Please look up the studies and please find out as much as you can.  One thing I have noticed is I have you all to thank for filling in some of the blanks and then the personal side too!  Can you believe the media has been reporting for almost a year about the drugs most of us have been on as safe drugs that work and have NO side effects.... I mean, really?  We need to get the public educated too. That in turn is our family and friends, then on to legislators and hopefully a healthcare fix.  I am seriously tired of the dog and pony show I feel I've been on since my first clinical Interferon trial in 1994.  This is a great forum to get everyone educated, treated, and get our lives back.  If anything, take note of the appeals process, it most certainly can be fought and won--especially if they keep up the kind of "rejection letter" I just got.  This is why we all need to stay on top of this stuff.
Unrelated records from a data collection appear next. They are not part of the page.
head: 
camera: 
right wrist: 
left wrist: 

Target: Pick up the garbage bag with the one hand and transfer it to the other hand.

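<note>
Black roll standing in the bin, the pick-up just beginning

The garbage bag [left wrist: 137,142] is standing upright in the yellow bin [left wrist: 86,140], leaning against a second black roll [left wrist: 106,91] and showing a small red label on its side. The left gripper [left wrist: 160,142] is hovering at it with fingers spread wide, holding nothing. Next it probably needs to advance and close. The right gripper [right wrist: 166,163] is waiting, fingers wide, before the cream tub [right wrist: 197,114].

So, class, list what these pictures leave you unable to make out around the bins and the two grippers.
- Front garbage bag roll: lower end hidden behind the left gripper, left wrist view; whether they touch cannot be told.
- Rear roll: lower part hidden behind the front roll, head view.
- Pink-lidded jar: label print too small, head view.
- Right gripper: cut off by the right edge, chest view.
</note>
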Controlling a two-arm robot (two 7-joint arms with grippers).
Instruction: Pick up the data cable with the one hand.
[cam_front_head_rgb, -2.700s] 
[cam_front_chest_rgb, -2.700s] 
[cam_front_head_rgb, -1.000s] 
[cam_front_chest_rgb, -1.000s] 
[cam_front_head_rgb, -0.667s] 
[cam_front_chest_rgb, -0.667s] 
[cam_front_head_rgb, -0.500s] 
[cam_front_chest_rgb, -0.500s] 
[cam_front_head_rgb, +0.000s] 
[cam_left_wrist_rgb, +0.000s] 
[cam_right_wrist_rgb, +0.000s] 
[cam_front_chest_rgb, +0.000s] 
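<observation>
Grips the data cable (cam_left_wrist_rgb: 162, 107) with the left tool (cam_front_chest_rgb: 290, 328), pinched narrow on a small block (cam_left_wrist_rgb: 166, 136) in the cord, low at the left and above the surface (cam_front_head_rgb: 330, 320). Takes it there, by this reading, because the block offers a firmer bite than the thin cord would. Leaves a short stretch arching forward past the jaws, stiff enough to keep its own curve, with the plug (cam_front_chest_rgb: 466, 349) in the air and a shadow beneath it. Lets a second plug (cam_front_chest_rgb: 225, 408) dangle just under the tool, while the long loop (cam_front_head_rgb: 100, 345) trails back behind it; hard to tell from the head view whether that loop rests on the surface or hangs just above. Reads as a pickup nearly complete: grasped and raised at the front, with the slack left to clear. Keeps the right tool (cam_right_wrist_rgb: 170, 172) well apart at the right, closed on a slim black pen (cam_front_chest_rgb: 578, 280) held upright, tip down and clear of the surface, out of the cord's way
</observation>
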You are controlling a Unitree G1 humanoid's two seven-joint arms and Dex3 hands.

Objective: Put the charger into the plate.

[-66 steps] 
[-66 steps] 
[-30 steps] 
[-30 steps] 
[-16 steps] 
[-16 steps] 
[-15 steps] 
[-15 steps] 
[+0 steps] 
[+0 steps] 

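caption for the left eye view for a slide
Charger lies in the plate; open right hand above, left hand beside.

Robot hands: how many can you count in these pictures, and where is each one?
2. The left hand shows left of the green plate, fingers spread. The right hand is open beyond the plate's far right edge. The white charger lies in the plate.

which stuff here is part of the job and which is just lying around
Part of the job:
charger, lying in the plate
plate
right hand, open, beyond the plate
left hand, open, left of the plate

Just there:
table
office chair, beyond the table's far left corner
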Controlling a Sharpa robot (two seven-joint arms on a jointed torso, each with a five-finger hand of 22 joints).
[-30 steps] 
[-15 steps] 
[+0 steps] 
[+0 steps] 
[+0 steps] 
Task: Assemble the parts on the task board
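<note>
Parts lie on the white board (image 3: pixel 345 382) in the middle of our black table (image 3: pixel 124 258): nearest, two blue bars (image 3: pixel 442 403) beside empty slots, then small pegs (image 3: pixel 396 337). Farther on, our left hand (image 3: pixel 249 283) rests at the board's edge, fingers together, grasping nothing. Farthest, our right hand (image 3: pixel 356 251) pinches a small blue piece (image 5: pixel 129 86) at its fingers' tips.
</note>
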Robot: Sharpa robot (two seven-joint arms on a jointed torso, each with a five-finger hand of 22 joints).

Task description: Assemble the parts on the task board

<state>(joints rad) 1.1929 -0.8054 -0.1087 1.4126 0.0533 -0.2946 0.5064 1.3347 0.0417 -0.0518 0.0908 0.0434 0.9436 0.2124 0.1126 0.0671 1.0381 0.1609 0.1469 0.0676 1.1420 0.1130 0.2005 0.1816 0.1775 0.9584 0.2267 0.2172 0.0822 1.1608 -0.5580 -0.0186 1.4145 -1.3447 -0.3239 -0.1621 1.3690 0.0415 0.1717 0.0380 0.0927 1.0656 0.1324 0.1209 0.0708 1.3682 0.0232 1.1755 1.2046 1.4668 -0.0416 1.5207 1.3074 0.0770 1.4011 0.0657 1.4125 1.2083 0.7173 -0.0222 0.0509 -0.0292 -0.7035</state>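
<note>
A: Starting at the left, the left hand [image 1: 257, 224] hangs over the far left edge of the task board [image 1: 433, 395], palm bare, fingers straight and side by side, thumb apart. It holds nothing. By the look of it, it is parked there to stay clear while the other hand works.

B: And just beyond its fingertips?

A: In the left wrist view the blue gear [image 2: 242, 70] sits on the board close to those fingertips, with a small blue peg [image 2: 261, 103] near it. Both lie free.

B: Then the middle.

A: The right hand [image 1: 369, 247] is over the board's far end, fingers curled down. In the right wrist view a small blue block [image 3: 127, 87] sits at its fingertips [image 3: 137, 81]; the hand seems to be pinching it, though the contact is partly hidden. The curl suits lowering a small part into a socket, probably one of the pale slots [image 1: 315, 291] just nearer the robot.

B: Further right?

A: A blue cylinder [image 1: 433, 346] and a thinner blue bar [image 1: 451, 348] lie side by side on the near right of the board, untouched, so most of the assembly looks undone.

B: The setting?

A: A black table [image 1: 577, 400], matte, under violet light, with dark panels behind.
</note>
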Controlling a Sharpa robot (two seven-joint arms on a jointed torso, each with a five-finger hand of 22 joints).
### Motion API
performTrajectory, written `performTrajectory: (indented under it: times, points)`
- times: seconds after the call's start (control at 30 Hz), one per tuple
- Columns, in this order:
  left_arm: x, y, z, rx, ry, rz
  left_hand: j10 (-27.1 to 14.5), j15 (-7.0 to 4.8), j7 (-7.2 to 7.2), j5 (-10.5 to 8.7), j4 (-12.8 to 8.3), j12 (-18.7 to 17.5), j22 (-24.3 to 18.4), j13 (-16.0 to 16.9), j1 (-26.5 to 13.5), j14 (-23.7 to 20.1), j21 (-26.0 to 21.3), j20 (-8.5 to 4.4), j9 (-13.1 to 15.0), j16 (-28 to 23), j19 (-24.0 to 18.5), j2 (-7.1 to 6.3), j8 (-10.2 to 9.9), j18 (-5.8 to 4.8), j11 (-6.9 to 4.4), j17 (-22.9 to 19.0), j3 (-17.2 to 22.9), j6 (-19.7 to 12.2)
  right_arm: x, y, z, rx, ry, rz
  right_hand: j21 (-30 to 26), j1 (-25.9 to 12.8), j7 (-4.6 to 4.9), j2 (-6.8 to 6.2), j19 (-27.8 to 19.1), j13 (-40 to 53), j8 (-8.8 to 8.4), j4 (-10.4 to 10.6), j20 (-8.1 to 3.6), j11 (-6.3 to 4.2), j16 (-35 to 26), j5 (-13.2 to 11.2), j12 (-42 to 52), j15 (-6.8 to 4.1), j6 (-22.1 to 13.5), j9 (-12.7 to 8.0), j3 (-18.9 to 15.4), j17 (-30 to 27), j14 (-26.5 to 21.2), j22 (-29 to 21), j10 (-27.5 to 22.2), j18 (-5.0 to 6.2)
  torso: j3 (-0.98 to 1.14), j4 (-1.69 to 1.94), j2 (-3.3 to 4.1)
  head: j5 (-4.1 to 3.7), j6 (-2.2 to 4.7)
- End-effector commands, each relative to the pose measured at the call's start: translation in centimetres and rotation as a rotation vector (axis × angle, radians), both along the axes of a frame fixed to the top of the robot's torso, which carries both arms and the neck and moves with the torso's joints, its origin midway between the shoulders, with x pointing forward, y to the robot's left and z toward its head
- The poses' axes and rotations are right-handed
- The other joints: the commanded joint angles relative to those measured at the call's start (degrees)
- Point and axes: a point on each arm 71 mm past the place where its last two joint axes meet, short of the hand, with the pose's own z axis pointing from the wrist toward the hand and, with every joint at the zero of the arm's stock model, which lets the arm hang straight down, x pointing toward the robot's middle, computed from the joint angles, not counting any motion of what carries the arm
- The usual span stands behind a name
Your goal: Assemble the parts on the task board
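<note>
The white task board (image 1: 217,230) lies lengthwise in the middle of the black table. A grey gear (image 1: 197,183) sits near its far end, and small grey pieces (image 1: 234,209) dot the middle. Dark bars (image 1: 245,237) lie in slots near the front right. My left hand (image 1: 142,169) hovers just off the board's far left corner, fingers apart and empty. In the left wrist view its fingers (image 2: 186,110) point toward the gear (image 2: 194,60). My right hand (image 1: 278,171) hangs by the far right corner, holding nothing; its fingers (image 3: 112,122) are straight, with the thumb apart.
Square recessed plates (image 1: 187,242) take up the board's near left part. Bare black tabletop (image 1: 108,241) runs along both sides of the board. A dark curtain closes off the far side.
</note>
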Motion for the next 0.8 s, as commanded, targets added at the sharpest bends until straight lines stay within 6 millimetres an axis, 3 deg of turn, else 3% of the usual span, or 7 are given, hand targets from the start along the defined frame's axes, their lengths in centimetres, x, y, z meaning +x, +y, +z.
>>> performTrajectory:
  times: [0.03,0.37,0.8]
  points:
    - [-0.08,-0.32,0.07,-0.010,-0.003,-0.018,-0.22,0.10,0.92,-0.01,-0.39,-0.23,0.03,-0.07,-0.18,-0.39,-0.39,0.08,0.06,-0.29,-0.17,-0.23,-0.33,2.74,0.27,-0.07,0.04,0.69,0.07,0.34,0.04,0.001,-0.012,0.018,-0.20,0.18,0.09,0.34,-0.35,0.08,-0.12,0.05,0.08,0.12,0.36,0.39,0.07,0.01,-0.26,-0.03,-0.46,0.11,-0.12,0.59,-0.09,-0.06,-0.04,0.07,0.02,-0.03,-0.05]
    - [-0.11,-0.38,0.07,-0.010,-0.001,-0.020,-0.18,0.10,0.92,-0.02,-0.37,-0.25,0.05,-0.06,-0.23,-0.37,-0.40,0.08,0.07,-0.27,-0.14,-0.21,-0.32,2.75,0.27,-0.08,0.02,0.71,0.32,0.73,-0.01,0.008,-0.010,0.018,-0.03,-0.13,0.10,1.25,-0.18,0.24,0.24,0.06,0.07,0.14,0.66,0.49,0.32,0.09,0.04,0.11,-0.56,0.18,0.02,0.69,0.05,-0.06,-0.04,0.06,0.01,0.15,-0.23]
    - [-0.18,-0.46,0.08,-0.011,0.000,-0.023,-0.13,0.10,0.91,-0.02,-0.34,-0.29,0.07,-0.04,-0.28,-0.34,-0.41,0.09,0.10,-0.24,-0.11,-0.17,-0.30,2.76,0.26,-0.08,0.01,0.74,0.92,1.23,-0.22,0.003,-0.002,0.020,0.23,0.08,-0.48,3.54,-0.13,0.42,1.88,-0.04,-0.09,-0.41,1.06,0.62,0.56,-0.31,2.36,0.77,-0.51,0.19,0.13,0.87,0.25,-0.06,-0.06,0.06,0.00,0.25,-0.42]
Thanks, sorry I went off, I am very passionate about this stuff--beyond my life and onto the bigger picture too-because the personal sharing helps so much too!

Best wishes, dbz

Insurance companies deny treatment to increase profits, sadly that is just a fact of life when dealing with them.

The Solvadi stroy is well-known regarding Billy Tauzin, former LA representative who got bipartisan support for a bill that made it illegal for medicare and medicaid to negotiate with Pharma over prescription drug prices. The bill passed, was signed and a  week late Billy Tauzin was no longer a rep but had quit to become the head lobbyist of Big Pharma. That's why Solvadi costs $90,000 and why it will always cost $90,000. They paid good bribe money and already got their payback, so its done deal.

So if you think their goal is to eradicate HCV, that just isn't in their plans. And you always have to push for the right thing, especially if they balk.

This 24 wk sim/sof issue could be important for many patients who are in high-priority classes for treatment.  It is critical to point out that the AASLD/IDSA guidelines do not reflect final COSMOS Cohort 2 data.  These guidelines include the statement:

"No SVR data are yet available from cohort 2, which received 24 weeks of treatment."

Of course that SVR data has been available since April 2014 and it showed that the small group of 24 wk patients all achieved SVR 12.  If an insurance company is denying 24 wks based upon the AASLD/IDSA guidelines, you have the right to point out that the guidelines were formulated without the most recent info.  AASLD/IDSA did a wonderful job of compiling data and recommending treatment, but the rapid pace of studies has not allowed them to keep everything up to date.  Some would argue that even this newest SVR data is not a powerful argument for 24 wks since the numbers were so small.  Read, learn, be your own best advocate.